The same scene photographed with a large and small f-stop aperture, demonstrating the change in focus depth-of-field. Look closely at the window behind the plant and the reflection on the table. The focus was set on the lip of the pot and only the aperture was changed.

In my post, “The Shutter Speed of Our Eyes,” the shutter speed of a camera was compared to the human eye. Another feature of photography that can be compared to human vision is the aperture. In optics, an aperture is a hole that allows in light. As previously mentioned, the pupil and iris act like the aperture of a camera, regulating the amount of light that can travel through the lens into the retina. A better analogy would be that the pupil of the eye is “equivalent” to the diameter of a camera lens and the iris of the eye is “equivalent” to the aperture of a camera. In a dark environment, the pupils dilate (open) and in light, they constrict (close). If you look through a camera lens and dial the aperture setting, you will notice a similar dilation and constriction.

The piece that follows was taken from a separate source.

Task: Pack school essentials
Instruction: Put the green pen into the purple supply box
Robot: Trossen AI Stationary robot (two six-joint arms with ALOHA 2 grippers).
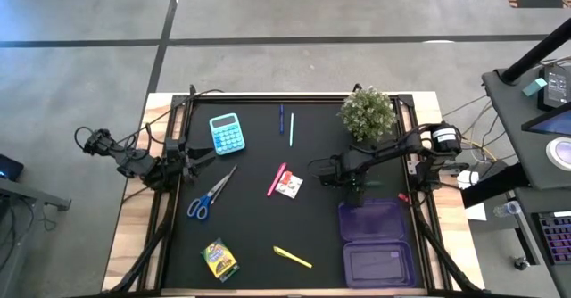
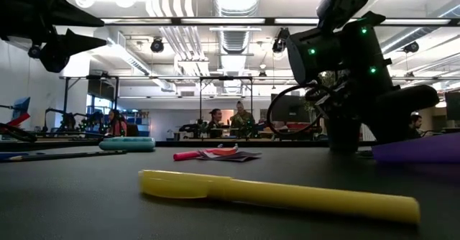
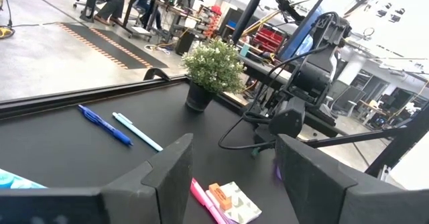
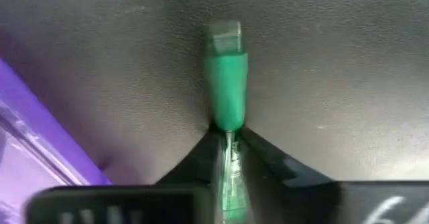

On a camera lens, the numbers associated to aperture are defined as f-stops. This references the ratio of focal length to aperture diameter, creating a focal ratio or f-stop. A lower number defines a greater aperture opening, allowing in more light; a higher number, a smaller opening allowing less light to enter. Compared to a camera lens, the human pupil rests around 4 mm in diameter. In extreme dark, it dilates to approximately 8 mm (f/2.1). In bright light, it contracts to approximately 2 mm (f/8.3).

If you have experimented with depth-of-field in photography, you know that the higher the f-stop (smaller opening), the greater the depth-of-focus and the smaller the number (larger opening), the less depth-of-focus. When a photographer wants sharper focus from the foreground to the background, they use the maximum f-stop possible and focus on a near middle-ground object. Conversely, when just the subject is to be in focus, a minimum f-stop is selected, allowing everything in front and behind to fall out of focus. We experience a similar phenomenon in brightly lit scenes compared to dark environments. In extreme light, our eyes’ “aperture” becomes smaller, creating sharper focus and an expanded depth-of-focus. In darker scenarios, our eyes’ “aperture” becomes larger, creating softer focus and a contracted depth-of-focus.

As painters, understanding these tendencies allows us to better control our paintings’ depth. Since the main area of interest is the place where focus occurs, it should have the sharpest edges and contrast details, giving us the ability to manipulate the viewer into perceiving our intentions. Remember that the human experience isn’t the same as the camera’s. Since photography is heavily used as reference, it’s wise to understand its comparisons to human sight, to use it when needed, and to be a vigilant, sensitive observer of everything around us.